> TASK DETAILS
Would you count how many lines of the material below hold the string "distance"? Give only the number.

> INFORMATION SHOWN
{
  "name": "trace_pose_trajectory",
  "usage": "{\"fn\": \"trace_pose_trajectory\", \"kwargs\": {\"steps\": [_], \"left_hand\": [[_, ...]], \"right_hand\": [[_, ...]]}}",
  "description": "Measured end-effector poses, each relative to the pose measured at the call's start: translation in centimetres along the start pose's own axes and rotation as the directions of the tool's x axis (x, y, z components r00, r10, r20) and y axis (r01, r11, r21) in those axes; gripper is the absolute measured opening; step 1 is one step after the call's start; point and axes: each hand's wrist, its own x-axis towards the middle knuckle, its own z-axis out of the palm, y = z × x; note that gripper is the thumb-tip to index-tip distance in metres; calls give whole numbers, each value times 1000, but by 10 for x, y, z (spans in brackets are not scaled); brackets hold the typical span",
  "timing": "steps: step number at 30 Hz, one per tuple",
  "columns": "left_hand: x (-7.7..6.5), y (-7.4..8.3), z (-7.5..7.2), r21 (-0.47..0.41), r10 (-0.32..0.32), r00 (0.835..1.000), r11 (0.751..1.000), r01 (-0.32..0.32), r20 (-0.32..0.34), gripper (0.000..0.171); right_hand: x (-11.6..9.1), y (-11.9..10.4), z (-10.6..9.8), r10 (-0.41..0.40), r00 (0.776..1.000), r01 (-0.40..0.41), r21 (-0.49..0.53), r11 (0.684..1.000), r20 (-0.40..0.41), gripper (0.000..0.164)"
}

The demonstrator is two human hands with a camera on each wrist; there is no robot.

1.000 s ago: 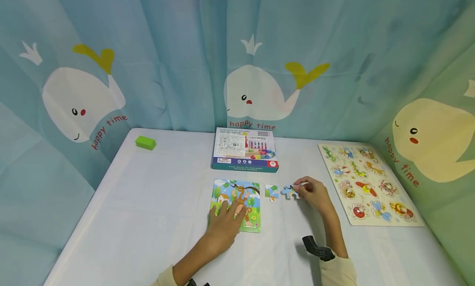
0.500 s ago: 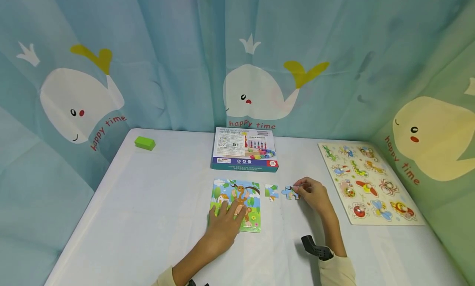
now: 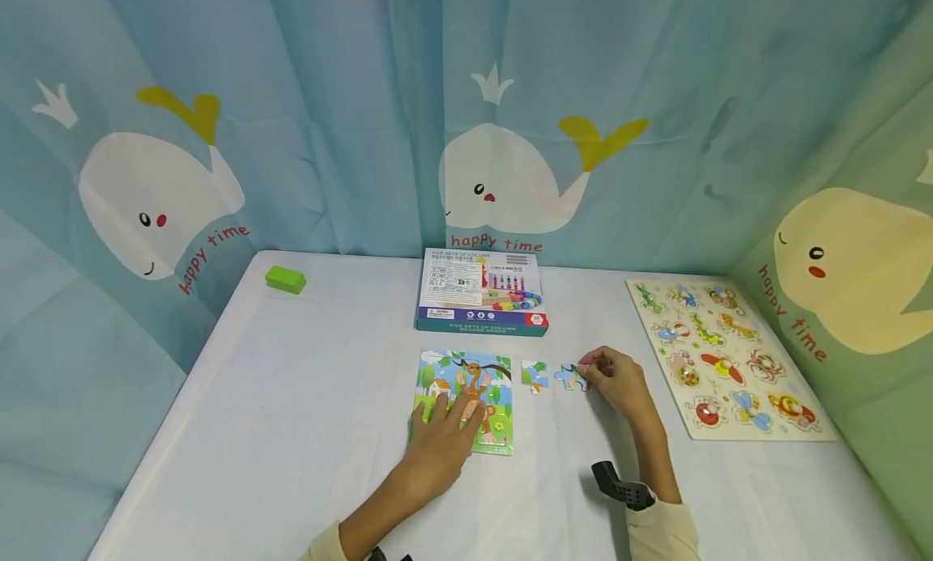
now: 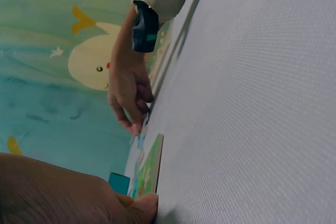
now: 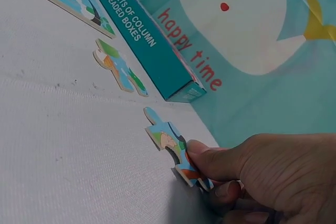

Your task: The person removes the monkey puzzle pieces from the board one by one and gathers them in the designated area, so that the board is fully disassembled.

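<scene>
My left hand (image 3: 440, 444) rests on a jigsaw puzzle (image 3: 503, 395) with a monkey picture, its fingers spread over the lower left part and hiding some of it. In the left wrist view the left thumb (image 4: 143, 205) lies at the edge of the puzzle board (image 4: 152, 163). My right hand (image 3: 618, 383) pinches a jigsaw piece (image 3: 570, 376) by its right end, low over the table. The right wrist view shows the thumb on top of that piece (image 5: 170, 142); the fingers beneath are partly hidden. Another jigsaw piece (image 3: 534, 375) lies flat between the puzzle and the held piece.
Behind the puzzle lies a flat box of beads (image 3: 481, 294). A wooden insect peg puzzle (image 3: 717, 367) lies on the right side. At the far left corner is a green block (image 3: 285, 279). A whale-print curtain (image 3: 350, 140) surrounds the white table (image 3: 291, 407).
</scene>
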Motion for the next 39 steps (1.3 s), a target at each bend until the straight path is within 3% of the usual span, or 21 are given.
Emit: {"fn": "trace_pose_trajectory", "kwargs": {"steps": [9, 19, 39], "left_hand": [[-1, 0, 0, 5, 9, 1000, 1000, -9, -16, 62], [-2, 1, 0, 1, 12, 1000, 1000, -12, -20, 60], [0, 1, 3, 19, 5, 1000, 1000, -5, -6, 65]], "right_hand": [[-1, 1, 1, -14, 1000, 14, 4, 1000, -3, 13], [0, 4, 1, -68, 997, 63, -91, 994, -46, 13], [-1, 4, -1, -61, 998, 58, -96, 994, -33, 12]]}}
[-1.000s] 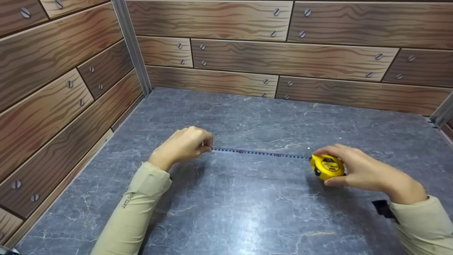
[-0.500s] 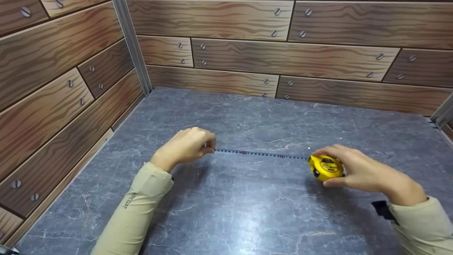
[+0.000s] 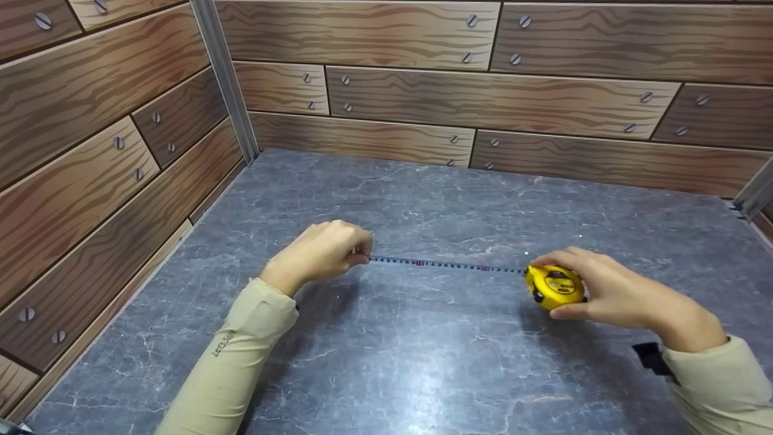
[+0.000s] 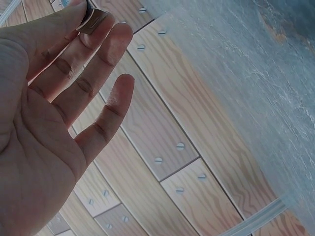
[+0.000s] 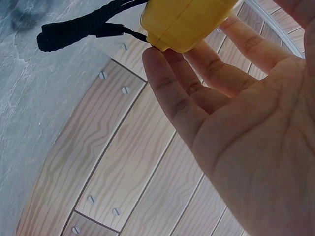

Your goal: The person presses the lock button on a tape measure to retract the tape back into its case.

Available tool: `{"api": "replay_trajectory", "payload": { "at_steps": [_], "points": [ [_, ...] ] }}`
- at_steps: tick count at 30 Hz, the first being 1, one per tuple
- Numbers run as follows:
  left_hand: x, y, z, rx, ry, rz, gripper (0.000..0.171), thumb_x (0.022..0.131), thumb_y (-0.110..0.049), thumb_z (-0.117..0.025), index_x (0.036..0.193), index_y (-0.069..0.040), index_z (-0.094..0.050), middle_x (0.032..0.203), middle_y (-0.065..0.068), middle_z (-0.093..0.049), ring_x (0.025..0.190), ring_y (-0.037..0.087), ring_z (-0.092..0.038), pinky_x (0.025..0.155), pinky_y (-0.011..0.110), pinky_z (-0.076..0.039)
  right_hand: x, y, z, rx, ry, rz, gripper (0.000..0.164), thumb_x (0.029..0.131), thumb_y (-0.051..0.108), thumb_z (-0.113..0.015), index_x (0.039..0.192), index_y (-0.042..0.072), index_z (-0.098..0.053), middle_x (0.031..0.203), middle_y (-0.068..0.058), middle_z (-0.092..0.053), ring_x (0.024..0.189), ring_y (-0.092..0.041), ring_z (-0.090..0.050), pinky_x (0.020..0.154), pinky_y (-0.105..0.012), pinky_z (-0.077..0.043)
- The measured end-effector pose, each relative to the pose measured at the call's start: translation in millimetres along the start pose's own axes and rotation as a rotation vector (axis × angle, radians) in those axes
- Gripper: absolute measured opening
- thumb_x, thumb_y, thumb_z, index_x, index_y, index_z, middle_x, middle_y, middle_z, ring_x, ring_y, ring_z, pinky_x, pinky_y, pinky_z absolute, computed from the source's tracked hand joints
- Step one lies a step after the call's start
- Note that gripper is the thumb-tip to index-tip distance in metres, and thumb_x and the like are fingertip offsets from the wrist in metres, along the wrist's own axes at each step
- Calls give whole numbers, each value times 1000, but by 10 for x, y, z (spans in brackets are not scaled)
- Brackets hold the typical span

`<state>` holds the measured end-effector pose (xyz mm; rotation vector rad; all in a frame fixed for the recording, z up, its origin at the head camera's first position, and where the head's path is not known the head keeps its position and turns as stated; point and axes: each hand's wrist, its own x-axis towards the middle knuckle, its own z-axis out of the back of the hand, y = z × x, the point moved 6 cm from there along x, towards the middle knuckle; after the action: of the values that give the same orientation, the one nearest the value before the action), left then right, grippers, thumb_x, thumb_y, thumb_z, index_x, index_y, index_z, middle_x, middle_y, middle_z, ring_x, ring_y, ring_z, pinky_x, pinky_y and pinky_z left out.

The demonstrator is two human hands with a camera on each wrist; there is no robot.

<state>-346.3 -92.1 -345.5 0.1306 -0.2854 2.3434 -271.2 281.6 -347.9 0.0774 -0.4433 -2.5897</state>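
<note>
A yellow tape measure [image 3: 554,287] is held in my right hand [image 3: 616,290], thumb on the near side and fingers on the far side. Its blade [image 3: 447,264] runs out straight to the left, printed with dark numbers and red marks. At the other end my left hand [image 3: 323,251] pinches the tip between thumb and fingers. In the left wrist view the metal end hook [image 4: 92,21] shows at the fingertips, the other fingers loosely spread. A black wrist strap [image 5: 74,30] hangs from the yellow case in the right wrist view.
Beneath the hands lies a grey marbled tabletop [image 3: 398,205]. Wood-print panels with drawn screws form the back wall [image 3: 386,96] and left wall [image 3: 90,181]. A metal post [image 3: 226,84] stands at their corner.
My left hand has moved slightly right and toward me, and the exposed blade is shorter. My right hand with the tape measure has shifted only a little left.
</note>
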Motion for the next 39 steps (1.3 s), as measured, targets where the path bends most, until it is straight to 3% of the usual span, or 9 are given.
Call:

> REPLY TO THE TASK
2